WHAT THE TASK ASKS = Without omission or alteration, write out all of the data.

MATERIAL TO PROCESS =
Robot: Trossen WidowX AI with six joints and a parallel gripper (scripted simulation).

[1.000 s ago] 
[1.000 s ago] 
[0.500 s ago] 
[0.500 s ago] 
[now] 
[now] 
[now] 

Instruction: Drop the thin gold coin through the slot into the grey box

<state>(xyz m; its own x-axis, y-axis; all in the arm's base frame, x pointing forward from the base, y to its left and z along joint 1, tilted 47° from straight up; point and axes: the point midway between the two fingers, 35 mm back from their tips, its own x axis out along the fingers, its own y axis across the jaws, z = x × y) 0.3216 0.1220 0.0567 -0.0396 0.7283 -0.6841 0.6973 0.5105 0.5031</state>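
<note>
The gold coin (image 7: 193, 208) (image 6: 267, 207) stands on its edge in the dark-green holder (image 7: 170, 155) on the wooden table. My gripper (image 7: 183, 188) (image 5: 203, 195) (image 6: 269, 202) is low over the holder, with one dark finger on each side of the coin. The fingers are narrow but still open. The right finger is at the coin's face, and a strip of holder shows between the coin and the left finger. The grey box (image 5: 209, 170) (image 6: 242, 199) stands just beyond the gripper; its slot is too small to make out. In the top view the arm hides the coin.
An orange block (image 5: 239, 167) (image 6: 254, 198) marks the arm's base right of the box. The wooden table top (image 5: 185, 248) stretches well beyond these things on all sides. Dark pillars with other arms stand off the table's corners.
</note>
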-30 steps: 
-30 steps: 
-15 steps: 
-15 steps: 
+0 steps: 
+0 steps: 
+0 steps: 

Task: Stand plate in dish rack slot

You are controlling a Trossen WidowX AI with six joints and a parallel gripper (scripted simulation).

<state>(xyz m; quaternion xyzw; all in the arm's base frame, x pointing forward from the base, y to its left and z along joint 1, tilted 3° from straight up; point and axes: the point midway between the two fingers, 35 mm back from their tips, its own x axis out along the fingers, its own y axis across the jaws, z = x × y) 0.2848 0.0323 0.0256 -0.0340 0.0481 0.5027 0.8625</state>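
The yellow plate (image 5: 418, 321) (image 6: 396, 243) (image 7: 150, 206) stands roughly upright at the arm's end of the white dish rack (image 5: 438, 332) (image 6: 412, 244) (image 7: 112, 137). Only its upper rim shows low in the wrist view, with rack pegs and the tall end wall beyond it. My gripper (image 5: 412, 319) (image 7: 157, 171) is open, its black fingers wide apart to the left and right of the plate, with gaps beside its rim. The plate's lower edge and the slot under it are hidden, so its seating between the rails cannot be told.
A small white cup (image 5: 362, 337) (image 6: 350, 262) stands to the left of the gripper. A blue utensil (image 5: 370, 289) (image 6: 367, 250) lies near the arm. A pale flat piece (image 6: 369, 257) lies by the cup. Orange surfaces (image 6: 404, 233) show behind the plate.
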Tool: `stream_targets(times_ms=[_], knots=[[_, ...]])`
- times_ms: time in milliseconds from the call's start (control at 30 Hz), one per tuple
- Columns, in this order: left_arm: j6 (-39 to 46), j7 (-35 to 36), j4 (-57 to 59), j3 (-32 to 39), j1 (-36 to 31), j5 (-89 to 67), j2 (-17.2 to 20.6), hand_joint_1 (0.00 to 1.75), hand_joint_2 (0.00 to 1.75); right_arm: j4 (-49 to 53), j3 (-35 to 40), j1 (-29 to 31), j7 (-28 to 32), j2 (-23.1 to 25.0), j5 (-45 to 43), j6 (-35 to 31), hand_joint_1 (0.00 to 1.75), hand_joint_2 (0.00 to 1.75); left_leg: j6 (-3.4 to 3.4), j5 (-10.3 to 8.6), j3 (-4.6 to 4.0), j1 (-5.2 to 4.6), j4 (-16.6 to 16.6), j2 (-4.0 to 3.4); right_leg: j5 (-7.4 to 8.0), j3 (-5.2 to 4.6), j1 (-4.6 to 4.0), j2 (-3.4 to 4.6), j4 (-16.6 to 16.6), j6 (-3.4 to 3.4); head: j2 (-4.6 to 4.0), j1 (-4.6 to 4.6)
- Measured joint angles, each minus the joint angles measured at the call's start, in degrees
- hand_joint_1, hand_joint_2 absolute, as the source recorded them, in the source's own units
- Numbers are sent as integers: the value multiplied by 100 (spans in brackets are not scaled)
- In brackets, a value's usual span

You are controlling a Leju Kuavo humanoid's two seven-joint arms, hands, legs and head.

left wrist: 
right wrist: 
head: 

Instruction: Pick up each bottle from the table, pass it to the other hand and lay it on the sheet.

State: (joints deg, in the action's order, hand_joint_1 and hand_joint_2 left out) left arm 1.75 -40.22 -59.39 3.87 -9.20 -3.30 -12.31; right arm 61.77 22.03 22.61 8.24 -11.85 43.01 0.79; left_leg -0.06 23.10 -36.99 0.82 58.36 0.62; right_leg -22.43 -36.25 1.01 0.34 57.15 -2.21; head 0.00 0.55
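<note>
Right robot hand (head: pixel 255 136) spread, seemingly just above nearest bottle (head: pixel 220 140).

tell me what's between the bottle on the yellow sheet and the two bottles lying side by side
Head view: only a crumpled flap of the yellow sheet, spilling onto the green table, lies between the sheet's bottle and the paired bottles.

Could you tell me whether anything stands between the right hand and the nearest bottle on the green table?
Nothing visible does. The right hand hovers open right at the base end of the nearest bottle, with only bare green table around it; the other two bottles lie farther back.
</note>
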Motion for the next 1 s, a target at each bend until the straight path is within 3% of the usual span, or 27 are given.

ANSWER SPACE =
Robot: Trossen WidowX AI with six joints and a parallel gripper (scripted simulation).

[1.000 s ago] 
[1.000 s ago] 
[0.500 s ago] 
[0.500 s ago] 
[now] 
[now] 
[now] 

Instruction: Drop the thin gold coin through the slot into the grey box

<state>(xyz m; its own x-axis, y-axis; all in the arm's base frame, x pointing forward from the base, y to its left and z along joint 1, tilted 47° from straight up; point and axes: the point midway between the two fingers, 35 mm back from their tips, its own x axis out along the fingers, its own y axis across the jaws, z = x × y) 0.3216 0.1220 0.0567 -0.0396 0.7283 -0.6841 0.6973 0.5105 0.5031</state>
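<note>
The gold coin (image 7: 193, 208) (image 6: 267, 207) stands on its edge in the dark-green holder (image 7: 170, 155) on the wooden table. My gripper (image 7: 183, 188) (image 5: 203, 195) (image 6: 269, 202) is low over the holder, with one dark finger on each side of the coin. The fingers are narrow but still open. The right finger is at the coin's face, and a strip of holder shows between the coin and the left finger. The grey box (image 5: 209, 170) (image 6: 242, 199) stands just beyond the gripper; its slot is too small to make out. In the top view the arm hides the coin.
An orange block (image 5: 239, 167) (image 6: 254, 198) marks the arm's base right of the box. The wooden table top (image 5: 185, 248) stretches well beyond these things on all sides. Dark pillars with other arms stand off the table's corners.
</note>
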-30 steps: 
-30 steps: 
-15 steps: 
-15 steps: 
+0 steps: 
+0 steps: 
+0 steps: 

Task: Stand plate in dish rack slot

You are controlling a Trossen WidowX AI with six joints and a parallel gripper (scripted simulation).

<state>(xyz m; quaternion xyzw; all in the arm's base frame, x pointing forward from the base, y to its left and z along joint 1, tilted 3° from straight up; point and axes: the point midway between the two fingers, 35 mm back from their tips, its own x axis out along the fingers, its own y axis across the jaws, z = x × y) 0.2848 0.0323 0.0256 -0.0340 0.0481 0.5027 0.8625</state>
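The yellow plate (image 5: 418, 321) (image 6: 396, 243) (image 7: 150, 206) stands roughly upright at the arm's end of the white dish rack (image 5: 438, 332) (image 6: 412, 244) (image 7: 112, 137). Only its upper rim shows low in the wrist view, with rack pegs and the tall end wall beyond it. My gripper (image 5: 412, 319) (image 7: 157, 171) is open, its black fingers wide apart to the left and right of the plate, with gaps beside its rim. The plate's lower edge and the slot under it are hidden, so its seating between the rails cannot be told.
A small white cup (image 5: 362, 337) (image 6: 350, 262) stands to the left of the gripper. A blue utensil (image 5: 370, 289) (image 6: 367, 250) lies near the arm. A pale flat piece (image 6: 369, 257) lies by the cup. Orange surfaces (image 6: 404, 233) show behind the plate.
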Tool: `stream_targets(times_ms=[_], knots=[[_, ...]])`
- times_ms: time in milliseconds from the call's start (control at 30 Hz), one per tuple
- Columns, in this order: left_arm: j6 (-39 to 46), j7 (-35 to 36), j4 (-57 to 59), j3 (-32 to 39), j1 (-36 to 31), j5 (-89 to 67), j2 (-17.2 to 20.6), hand_joint_1 (0.00 to 1.75), hand_joint_2 (0.00 to 1.75); right_arm: j4 (-49 to 53), j3 (-35 to 40), j1 (-29 to 31), j7 (-28 to 32), j2 (-23.1 to 25.0), j5 (-45 to 43), j6 (-35 to 31), hand_joint_1 (0.00 to 1.75), hand_joint_2 (0.00 to 1.75); left_leg: j6 (-3.4 to 3.4), j5 (-10.3 to 8.6), j3 (-4.6 to 4.0), j1 (-5.2 to 4.6), j4 (-16.6 to 16.6), j2 (-4.0 to 3.4); right_leg: j5 (-7.4 to 8.0), j3 (-5.2 to 4.6), j1 (-4.6 to 4.0), j2 (-3.4 to 4.6), j4 (-16.6 to 16.6), j6 (-3.4 to 3.4); head: j2 (-4.6 to 4.0), j1 (-4.6 to 4.6)
- Measured joint angles, each minus the joint angles measured at the call's start, in degrees
- hand_joint_1, hand_joint_2 absolute, as the source recorded them, in the source's own units
- Numbers are sent as integers: the value multiplied by 100 (spans in brackets are not scaled)
- In brackets, a value's usual span

You are controlling a Leju Kuavo humanoid's two seven-joint arms, hands, legs and head.

left wrist: 
right wrist: 
head: 

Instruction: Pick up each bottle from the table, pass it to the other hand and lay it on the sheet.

State: (joints deg, in the action's order, hand_joint_1 and hand_joint_2 left out) left arm 1.75 -40.22 -59.39 3.87 -9.20 -3.30 -12.31; right arm 61.77 22.03 22.61 8.24 -11.85 43.01 0.79; left_leg -0.06 23.10 -36.99 0.82 58.36 0.62; right_leg -22.43 -36.25 1.01 0.34 57.15 -2.21; head 0.00 0.55
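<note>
Right robot hand (head: pixel 255 136) spread, seemingly just above nearest bottle (head: pixel 220 140).

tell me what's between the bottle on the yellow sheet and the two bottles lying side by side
Head view: only a crumpled flap of the yellow sheet, spilling onto the green table, lies between the sheet's bottle and the paired bottles.

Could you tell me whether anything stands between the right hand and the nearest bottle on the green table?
Nothing visible does. The right hand hovers open right at the base end of the nearest bottle, with only bare green table around it; the other two bottles lie farther back.
</note>
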Motion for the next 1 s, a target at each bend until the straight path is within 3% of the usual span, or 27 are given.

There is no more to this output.